INSTRUCTIONS TO FOLLOW: All of the data below must be reproduced word for word, but without its images.

►

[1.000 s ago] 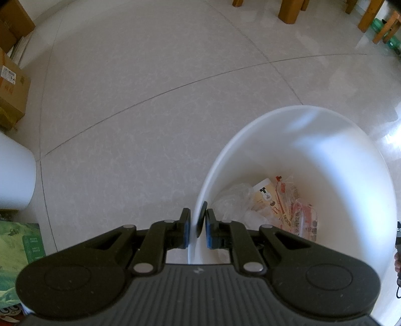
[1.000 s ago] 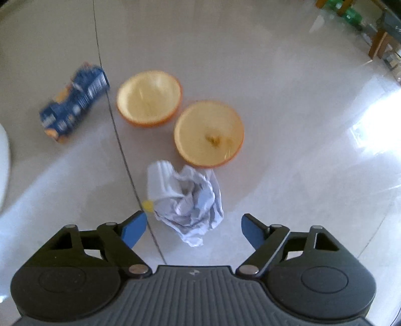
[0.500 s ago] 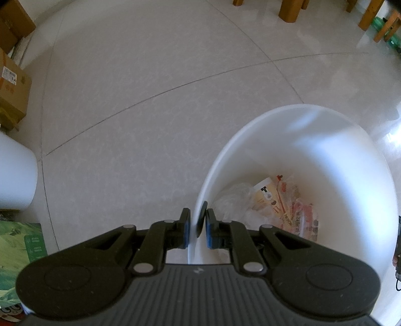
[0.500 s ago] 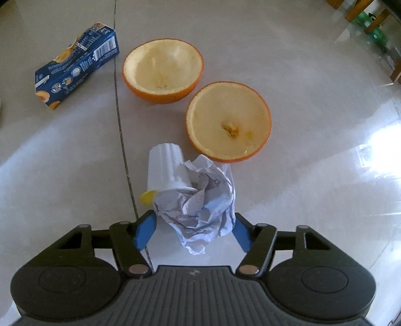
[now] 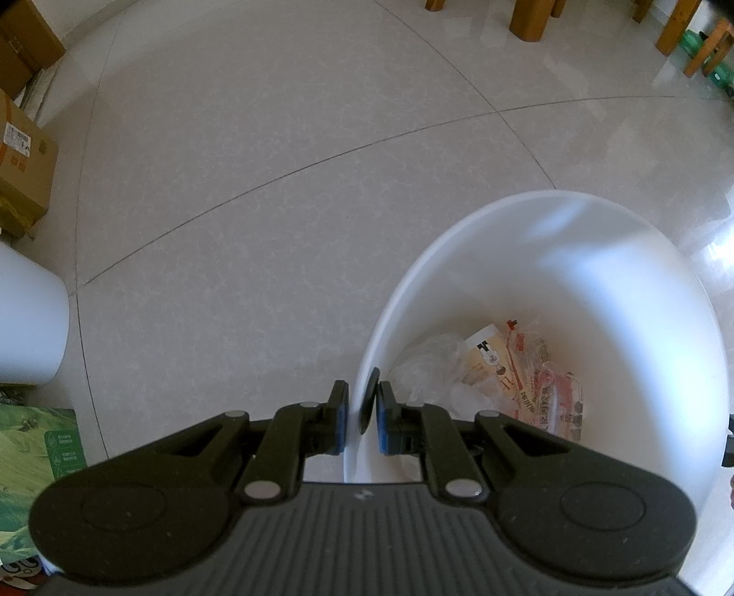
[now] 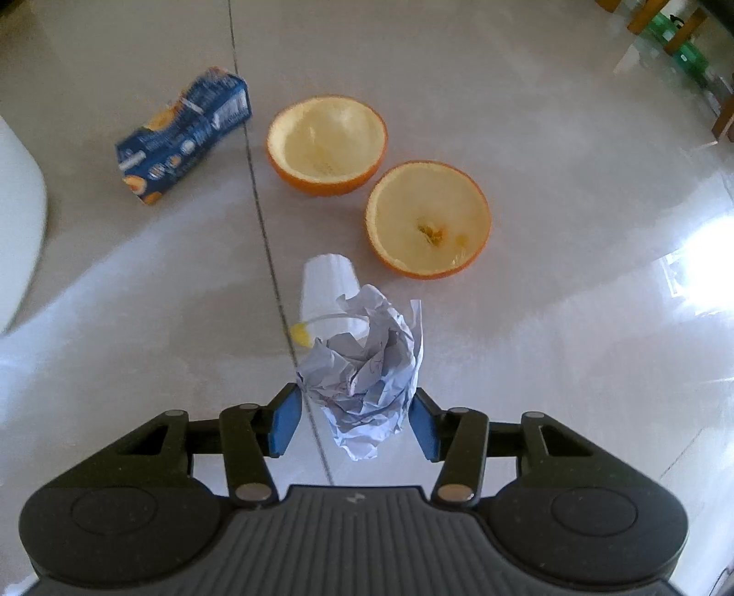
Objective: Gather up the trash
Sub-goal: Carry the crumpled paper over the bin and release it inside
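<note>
Left tongs (image 5: pixel 362 415) clamped tight on the near rim of the white bin (image 5: pixel 642 256), one pad outside the wall, one inside. Down in the bin's bottom: clear plastic wrap (image 5: pixel 431 366) at the centre, printed snack wrappers (image 5: pixel 527 371) toward three o'clock of it. Pale tiled floor (image 5: pixel 275 183) all around. Cardboard boxes (image 5: pixel 23 169) out at nine o'clock, wooden furniture legs (image 5: pixel 532 18) up at one o'clock, a green printed package (image 5: pixel 32 463) at eight o'clock.

Over to the right wrist view. Right tongs (image 6: pixel 355 419) just been closing, blue pads now pressing both flanks of the crumpled paper ball (image 6: pixel 367 376). Hard to tell whether the paper is off the floor. Touching the ball at eleven o'clock: a small white ribbed cup (image 6: pixel 325 289) on its side, a yellow bit (image 6: pixel 300 334) poking out at its rim. Beyond, at one o'clock from the ball, a hollowed orange half (image 6: pixel 429 220), cut side up. A second orange half (image 6: pixel 328 144) at twelve o'clock, just beside the first, not quite touching. At ten o'clock, a squashed blue juice carton (image 6: pixel 183 135) lying flat, well apart from the paper. A slice of white bin wall (image 6: pixel 18 220) at the nine o'clock edge of the frame.
</note>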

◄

SOLUTION FOR THIS EXERCISE:
[1.000 s ago] 
[1.000 s ago] 
[0.500 s ago] 
[0.500 s ago] 
[now] 
[now] 
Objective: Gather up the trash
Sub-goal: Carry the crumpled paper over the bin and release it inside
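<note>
Left tongs (image 5: pixel 362 415) clamped tight on the near rim of the white bin (image 5: pixel 642 256), one pad outside the wall, one inside. Down in the bin's bottom: clear plastic wrap (image 5: pixel 431 366) at the centre, printed snack wrappers (image 5: pixel 527 371) toward three o'clock of it. Pale tiled floor (image 5: pixel 275 183) all around. Cardboard boxes (image 5: pixel 23 169) out at nine o'clock, wooden furniture legs (image 5: pixel 532 18) up at one o'clock, a green printed package (image 5: pixel 32 463) at eight o'clock.

Over to the right wrist view. Right tongs (image 6: pixel 355 419) just been closing, blue pads now pressing both flanks of the crumpled paper ball (image 6: pixel 367 376). Hard to tell whether the paper is off the floor. Touching the ball at eleven o'clock: a small white ribbed cup (image 6: pixel 325 289) on its side, a yellow bit (image 6: pixel 300 334) poking out at its rim. Beyond, at one o'clock from the ball, a hollowed orange half (image 6: pixel 429 220), cut side up. A second orange half (image 6: pixel 328 144) at twelve o'clock, just beside the first, not quite touching. At ten o'clock, a squashed blue juice carton (image 6: pixel 183 135) lying flat, well apart from the paper. A slice of white bin wall (image 6: pixel 18 220) at the nine o'clock edge of the frame.
</note>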

This output is complete, and the exercise is done.